Witam,
Nalałem właśnie cały kanister (20 litrów) benzyny do zbiornika w moim Polonezie i zacząłem już nalewać drugi, kiedy zauważyłem sporą kałużę pod autem. Mogło uciec nawet z 5 litrów... Podstawiłem miskę tam gdzie kapie (chyba ze zbiornika), a resztę spłukałem wodą i teraz sobie spływa do studzienki. Pytanie: czy da się teraz z tym jechać do mechanika (tzn. jutro)? Nowy zbiornik mam bo już jakiś czas temu kupiłem domyślając się że ten nie jest najlepszy, tylko czy w miarę bezpiecznie mogę jechać do warsztatu? Co ewentualnie zrobić?
--
pozdrawiam
2 |
Data: Pa?dziernik 10 2008 23:12:41 |
Temat: Re: wyciek paliwa |
Autor: J.F. |
On Fri, 10 Oct 2008 19:40:01 +0200, Heniek wrote:
Pytanie: czy da się teraz z tym jechać do mechanika (tzn. jutro)?
W ogolnosci mozesz, ale pozyczylbym ze dwie gasnice ekstra :-)
J.
3 |
Data: Pa?dziernik 10 2008 23:45:56 | Temat: Re: wyciek paliwa | Autor: SOCAR |
Dnia Fri, 10 Oct 2008 19:40:01 +0200, Heniek napisał(a):
Witam,
Nalałem właśnie cały kanister (20 litrów) benzyny do zbiornika w moim
Polonezie i zacząłem już nalewać drugi, kiedy zauważyłem sporą kałużę pod
autem.
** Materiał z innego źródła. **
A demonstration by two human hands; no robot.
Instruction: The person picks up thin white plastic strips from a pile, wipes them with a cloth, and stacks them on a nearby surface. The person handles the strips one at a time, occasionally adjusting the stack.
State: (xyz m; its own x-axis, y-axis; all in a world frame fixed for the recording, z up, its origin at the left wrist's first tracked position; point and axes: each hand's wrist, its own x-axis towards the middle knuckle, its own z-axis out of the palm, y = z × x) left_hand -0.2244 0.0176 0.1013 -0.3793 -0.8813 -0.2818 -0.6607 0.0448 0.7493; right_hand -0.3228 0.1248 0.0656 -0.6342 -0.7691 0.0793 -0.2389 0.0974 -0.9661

Mogło uciec nawet z 5 litrów... Podstawiłem miskę tam gdzie kapie
(chyba ze zbiornika), a resztę spłukałem wodą i teraz sobie spływa do
studzienki. Pytanie: czy da się teraz z tym jechać do mechanika (tzn.
jutro)? Nowy zbiornik mam bo już jakiś czas temu kupiłem domyślając się że
ten nie jest najlepszy, tylko czy w miarę bezpiecznie mogę jechać do
warsztatu? Co ewentualnie zrobić?
Osobiście, dla własnego bezpieczeństwa zainwestowałbym w Poxilinę i jeżeli
uszkodzenie (wyciek) jest w miarę widoczny, zalepiłbym do czasu dojazdu do
mechanika. Nie ma nic gorszego niż myśl że jakieś otwarte źródło ognia czy
iskra zamieni Twojego Poldka w prom kosmiczny.
--
SOCAR
4 |
Data: Pa?dziernik 11 2008 12:07:27 | Temat: Re: wyciek paliwa | Autor: Boombastic |
Osobiście, dla własnego bezpieczeństwa zainwestowałbym w Poxilinę i jeżeli
uszkodzenie (wyciek) jest w miarę widoczny, zalepiłbym do czasu dojazdu do
mechanika. Nie ma nic gorszego niż myśl że jakieś otwarte źródło ognia czy
iskra zamieni Twojego Poldka w prom kosmiczny.
Tylko na filmach amerykańskich tak się dzieje. W rzeczywistości to juz jest trudne.
5 |
Data: Pa?dziernik 14 2008 10:48:58 | Temat: Re: wyciek paliwa | Autor: Heniek |
Boombastic pisze:
Tylko na filmach amerykańskich tak się dzieje. W rzeczywistości to juz jest trudne.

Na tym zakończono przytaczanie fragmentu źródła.